## Problem details
Leave every image behind and restate the data word for word.

⟨

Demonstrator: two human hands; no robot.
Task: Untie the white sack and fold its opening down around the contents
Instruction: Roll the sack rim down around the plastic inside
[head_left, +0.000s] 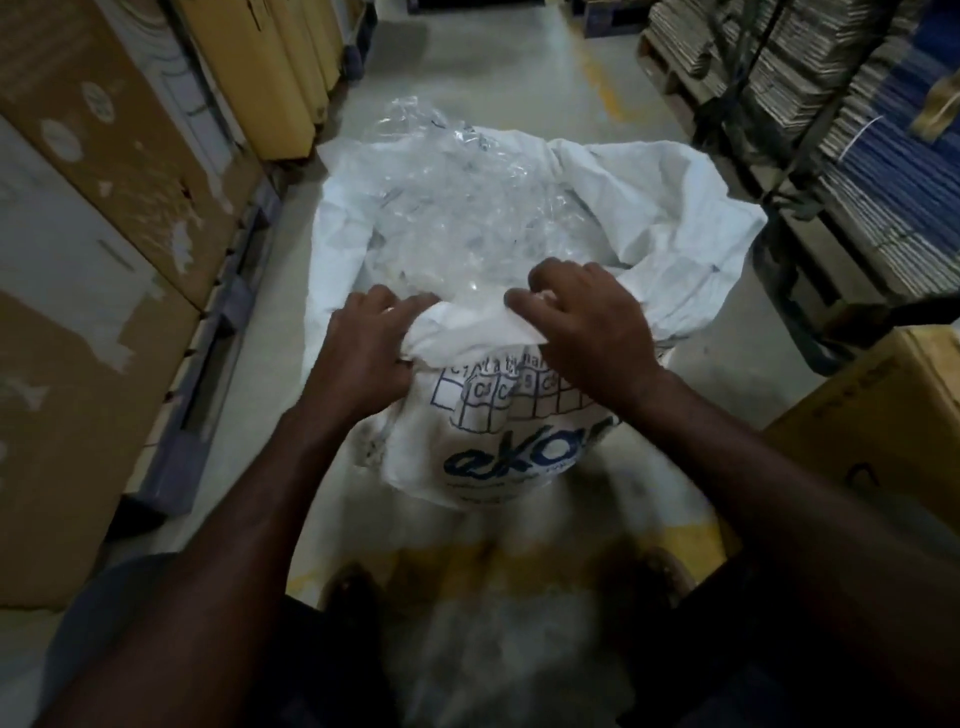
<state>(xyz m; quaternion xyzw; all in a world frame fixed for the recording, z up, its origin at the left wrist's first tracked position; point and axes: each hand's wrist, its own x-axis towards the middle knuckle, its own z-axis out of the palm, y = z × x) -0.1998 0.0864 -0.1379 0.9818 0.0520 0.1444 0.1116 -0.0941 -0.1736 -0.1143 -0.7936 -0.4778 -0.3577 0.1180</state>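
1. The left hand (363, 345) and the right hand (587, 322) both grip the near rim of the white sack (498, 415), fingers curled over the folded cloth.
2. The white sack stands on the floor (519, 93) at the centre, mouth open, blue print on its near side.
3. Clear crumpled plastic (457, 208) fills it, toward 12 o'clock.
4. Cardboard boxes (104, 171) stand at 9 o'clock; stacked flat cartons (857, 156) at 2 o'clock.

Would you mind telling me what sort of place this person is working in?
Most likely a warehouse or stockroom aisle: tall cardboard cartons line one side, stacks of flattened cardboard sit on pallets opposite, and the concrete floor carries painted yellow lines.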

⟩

## Task output
Demonstrator: two human hands; no robot.
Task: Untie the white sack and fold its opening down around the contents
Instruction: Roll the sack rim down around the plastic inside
[head_left, +0.000s] 
<state>(xyz m; quaternion xyzw; all in a world frame fixed for the recording, z up, its origin at the left wrist's first tracked position; point and axes: each hand's wrist, its own x-axis towards the middle knuckle, its own z-axis out of the palm, y = z × x) -0.1998 0.0864 -0.1379 0.9818 0.0520 0.1444 0.1116 -0.0941 -0.1736 -0.1143 -0.7936 -0.4778 -0.3577 0.1180</state>
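1. The left hand (363, 345) and the right hand (587, 322) both grip the near rim of the white sack (498, 415), fingers curled over the folded cloth.
2. The white sack stands on the floor (519, 93) at the centre, mouth open, blue print on its near side.
3. Clear crumpled plastic (457, 208) fills it, toward 12 o'clock.
4. Cardboard boxes (104, 171) stand at 9 o'clock; stacked flat cartons (857, 156) at 2 o'clock.

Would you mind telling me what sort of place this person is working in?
Most likely a warehouse or stockroom aisle: tall cardboard cartons line one side, stacks of flattened cardboard sit on pallets opposite, and the concrete floor carries painted yellow lines.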

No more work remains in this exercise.